▶ [WHAT THE TASK ASKS]: Everything in the data must be repeated exactly, apart from the pictures, which are left out.

▶ [RECORDED INFORMATION]:

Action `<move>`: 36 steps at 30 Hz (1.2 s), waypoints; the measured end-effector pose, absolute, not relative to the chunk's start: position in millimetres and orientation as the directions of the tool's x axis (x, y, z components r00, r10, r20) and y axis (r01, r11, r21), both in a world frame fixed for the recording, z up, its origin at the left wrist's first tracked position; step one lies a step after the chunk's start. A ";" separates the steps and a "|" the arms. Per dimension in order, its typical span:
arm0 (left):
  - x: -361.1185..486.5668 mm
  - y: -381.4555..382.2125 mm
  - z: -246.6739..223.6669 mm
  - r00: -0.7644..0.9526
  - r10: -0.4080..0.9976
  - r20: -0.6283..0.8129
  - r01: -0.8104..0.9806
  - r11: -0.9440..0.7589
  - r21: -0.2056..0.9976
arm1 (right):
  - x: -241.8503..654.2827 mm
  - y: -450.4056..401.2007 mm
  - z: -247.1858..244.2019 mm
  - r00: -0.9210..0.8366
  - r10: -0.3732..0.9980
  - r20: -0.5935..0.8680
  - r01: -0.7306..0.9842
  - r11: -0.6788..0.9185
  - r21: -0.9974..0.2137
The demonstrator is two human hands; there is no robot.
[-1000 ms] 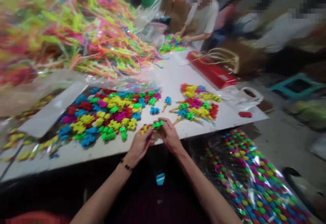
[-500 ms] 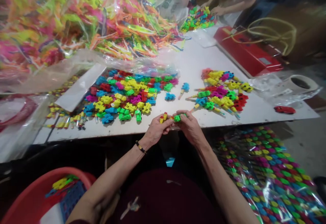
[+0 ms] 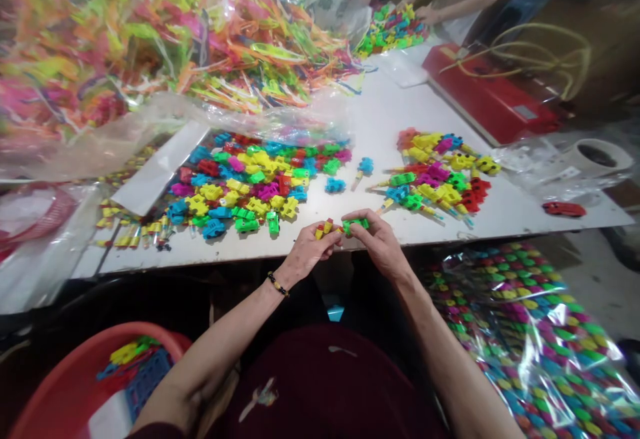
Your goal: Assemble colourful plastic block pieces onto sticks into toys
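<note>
At the front edge of the white table (image 3: 320,216) my two hands meet. My left hand (image 3: 313,249) is closed around several short yellow tubes with red ends (image 3: 326,227). Between the thumb and fingers of my right hand (image 3: 377,236) is a small green toy car (image 3: 355,226), its end close to a tube end at my left fingertips. Whether the two touch is hard to see. A heap of coloured toy cars (image 3: 250,189) lies to the left. On the right is a pile of toy cars with tubes attached (image 3: 437,182). One blue toy car (image 3: 335,186) sits alone between them.
A large mound of bright plastic strips (image 3: 175,39) fills the back left. A red box-shaped machine (image 3: 490,96) and a tape roll (image 3: 597,156) stand right. Bagged coloured pieces (image 3: 530,332) lie below right, a red tub (image 3: 55,386) below left. Another person's hands (image 3: 425,14) work behind.
The fingers of my right hand have lifted and spread a little, showing more of the green toy car. The view has shifted slightly; my left hand keeps its grip on the tubes.
</note>
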State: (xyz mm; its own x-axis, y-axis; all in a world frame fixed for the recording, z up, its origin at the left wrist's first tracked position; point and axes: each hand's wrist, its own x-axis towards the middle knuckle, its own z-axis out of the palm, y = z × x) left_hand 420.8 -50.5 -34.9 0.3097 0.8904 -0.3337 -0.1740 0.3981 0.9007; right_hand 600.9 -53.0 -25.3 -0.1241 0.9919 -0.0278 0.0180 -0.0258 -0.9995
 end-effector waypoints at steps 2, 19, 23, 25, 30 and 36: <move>420.3 -51.4 -34.4 0.326 0.884 -0.336 -0.182 0.407 0.895 | 601.9 -53.1 -21.5 -0.142 0.989 -0.028 0.089 -0.015 -0.996; 415.9 -52.9 -29.7 0.386 0.891 -0.238 -0.005 0.260 0.966 | 607.6 -52.5 -15.4 -0.252 0.968 -0.013 0.234 0.048 -0.971; 412.3 -54.3 -31.3 0.386 0.898 -0.213 0.046 0.212 0.976 | 602.3 -53.4 -22.0 -0.233 0.972 -0.003 0.265 0.061 -0.962; 411.9 -53.9 -31.2 0.373 0.902 -0.217 0.038 0.219 0.975 | 597.2 -54.4 -26.6 -0.187 0.981 0.045 0.312 0.103 -0.944; 413.2 -49.0 -27.4 0.348 0.916 -0.198 0.032 0.199 0.979 | 587.8 -52.1 -34.8 -0.122 0.972 0.200 0.421 0.233 -0.876; 413.4 -39.5 -11.5 0.353 0.927 -0.129 0.048 0.120 0.992 | 588.0 -42.5 -28.2 -0.118 0.959 0.260 0.448 0.285 -0.848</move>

▶ [COMPLETED EXERCISE]:
Action `<move>`: 36 steps at 30 Hz (1.2 s), waypoints; the measured end-effector pose, absolute, not relative to the chunk's start: position in millimetres and orientation as the directions of the tool's x axis (x, y, z components r00, r10, r20) and y axis (r01, r11, r21), both in a world frame fixed for the recording, z up, its origin at the left wrist's first tracked position; step one lies a step after the chunk's start. A ";" separates the steps and a "|" the arms. Per dimension in order, its typical span:
arm0 (left):
  - x: -361.1185..486.5668 mm
  - y: -381.4555..382.2125 mm
  - z: -246.6739..223.6669 mm
  - r00: -0.7644..0.9526
  - r10: -0.4080..0.9976
  - r20: -0.6283..0.8129
  - r01: -0.8104..0.9806
  - r11: -0.9440..0.7589
  - r21: -0.2056..0.9976
arm1 (right):
  - x: -241.8503..654.2827 mm
  - y: -450.4056..401.2007 mm
  - z: -247.1858..244.2019 mm
  - r00: -0.9210..0.8366
  - r10: -0.3732..0.9980
  - r20: -0.5935..0.8680
  - r01: -0.7306..0.9842
  - r11: -0.6788..0.9185
  - r21: -0.9974..0.2137
The demonstrator is two human hands; there is no robot.
[-1000 ms] 
[-500 ms] 
[+0 ms] 
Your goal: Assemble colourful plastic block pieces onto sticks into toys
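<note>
At the front edge of the white table (image 3: 320,216) my two hands meet. My left hand (image 3: 313,249) is closed around several short yellow tubes with red ends (image 3: 326,227). Between the thumb and fingers of my right hand (image 3: 377,236) is a small green toy car (image 3: 355,226), its end close to a tube end at my left fingertips. Whether the two touch is hard to see. A heap of coloured toy cars (image 3: 250,189) lies to the left. On the right is a pile of toy cars with tubes attached (image 3: 437,182). One blue toy car (image 3: 335,186) sits alone between them.
A large mound of bright plastic strips (image 3: 175,39) fills the back left. A red box-shaped machine (image 3: 490,96) and a tape roll (image 3: 597,156) stand right. Bagged coloured pieces (image 3: 530,332) lie below right, a red tub (image 3: 55,386) below left. Another person's hands (image 3: 425,14) work behind.
The fingers of my right hand have lifted and spread a little, showing more of the green toy car. The view has shifted slightly; my left hand keeps its grip on the tubes.
</note>
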State: (xyz mm; its own x-axis, y-axis; all in a world frame fixed for the recording, z up, its origin at the left wrist's first tracked position; point and axes: each hand's wrist, its own x-axis towards the middle knuckle, its own z-axis out of the palm, y = z × x) left_hand 420.8 -50.5 -34.9 0.3097 0.8904 -0.3337 -0.1740 0.3981 0.9007; right_hand 600.9 -53.0 -25.3 -0.1241 0.9919 -0.0278 0.0180 -0.0258 -0.9995
 end-effector waypoints at steps 2, 19, 23, 25, 30 and 36: <move>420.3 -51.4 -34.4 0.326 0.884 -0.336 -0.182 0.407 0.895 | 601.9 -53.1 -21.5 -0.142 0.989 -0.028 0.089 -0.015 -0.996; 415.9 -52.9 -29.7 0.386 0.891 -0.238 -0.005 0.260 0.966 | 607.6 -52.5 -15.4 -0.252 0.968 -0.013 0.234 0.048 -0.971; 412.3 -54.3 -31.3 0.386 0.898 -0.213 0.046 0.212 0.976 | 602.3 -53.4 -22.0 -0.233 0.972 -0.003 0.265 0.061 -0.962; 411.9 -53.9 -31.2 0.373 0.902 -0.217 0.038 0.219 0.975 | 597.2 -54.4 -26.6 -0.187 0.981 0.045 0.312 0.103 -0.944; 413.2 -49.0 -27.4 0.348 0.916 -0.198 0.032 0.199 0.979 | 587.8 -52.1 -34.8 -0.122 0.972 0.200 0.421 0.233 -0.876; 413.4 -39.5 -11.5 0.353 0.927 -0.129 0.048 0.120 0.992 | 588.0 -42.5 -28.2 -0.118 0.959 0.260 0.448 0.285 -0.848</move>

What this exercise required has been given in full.